Decompilation of Binaries into LLVM IR for Automated Analysis

Toor, Tejvinder

Decompilation of Binaries into LLVM IR for Automated Analysis

Files

Toor_Tejvinder.pdf (852.52 KB)

Date

2022-01-25

Authors

Toor, Tejvinder

Advisor

Gurfinkel, Arie

Publisher

University of Waterloo

Abstract

Complexity in malicious software is increasing to avoid detection and mitigation. As such, there is greater interest in using automation for reverse engineering. Current state-of-the-art tools use proprietary intermediate representations (IR) in decompilation and lack open-source development.
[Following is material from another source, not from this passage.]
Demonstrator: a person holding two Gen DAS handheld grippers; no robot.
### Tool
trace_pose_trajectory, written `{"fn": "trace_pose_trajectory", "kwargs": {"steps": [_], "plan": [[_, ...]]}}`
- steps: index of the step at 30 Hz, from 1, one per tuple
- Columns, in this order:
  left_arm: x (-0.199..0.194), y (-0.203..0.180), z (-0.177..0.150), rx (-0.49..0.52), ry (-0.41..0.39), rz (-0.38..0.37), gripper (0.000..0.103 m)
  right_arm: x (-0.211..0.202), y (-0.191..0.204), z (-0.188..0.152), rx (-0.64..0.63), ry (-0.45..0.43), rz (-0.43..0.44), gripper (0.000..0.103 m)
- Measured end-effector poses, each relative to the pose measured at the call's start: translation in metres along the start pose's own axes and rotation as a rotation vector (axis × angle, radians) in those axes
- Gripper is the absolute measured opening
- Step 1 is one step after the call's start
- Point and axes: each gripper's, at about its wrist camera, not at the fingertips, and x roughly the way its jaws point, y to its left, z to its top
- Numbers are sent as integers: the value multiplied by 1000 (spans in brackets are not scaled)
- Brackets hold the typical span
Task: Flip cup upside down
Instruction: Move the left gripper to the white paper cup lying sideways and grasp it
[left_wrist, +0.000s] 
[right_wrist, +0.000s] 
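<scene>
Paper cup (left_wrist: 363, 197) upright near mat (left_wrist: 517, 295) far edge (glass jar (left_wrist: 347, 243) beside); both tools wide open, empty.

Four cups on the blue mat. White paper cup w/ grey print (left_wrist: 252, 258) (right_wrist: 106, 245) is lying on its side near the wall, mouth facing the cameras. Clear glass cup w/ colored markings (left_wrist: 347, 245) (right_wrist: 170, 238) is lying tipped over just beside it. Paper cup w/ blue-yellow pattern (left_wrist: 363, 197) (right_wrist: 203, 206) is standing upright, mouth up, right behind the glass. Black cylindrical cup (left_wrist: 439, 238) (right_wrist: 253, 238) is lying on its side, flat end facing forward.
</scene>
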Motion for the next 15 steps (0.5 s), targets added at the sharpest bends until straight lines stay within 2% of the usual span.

LLVM IR has emerged as a candidate for a reverse engineering IR as it is already a mature tool for compilation and has a wide set of existing analysis tools. In 2019, the NSA released the Ghidra reverse engineering framework as a free and open-source alternative. In this thesis, we examine the development and application of IRs in Ghidra for lifting to LLVM IR and evaluating the efficacy of that lifting. Of interest was lifting at both the disassembly and decompilation stages of Ghidra. We developed two tools: Ghidra-to-LLVM and Ghidrall. The former uses Ghidra's Low P-Code IR for a disassembling lifter while the latter uses Ghidra's decompilation data structures as a decompiling lifter. Lastly, we test the efficacy of Ghidrall as an input for automated solving and against another lifter. Our results show that Ghidra is effective and has promise as an input for future LLVM-based reverse engineering technologies.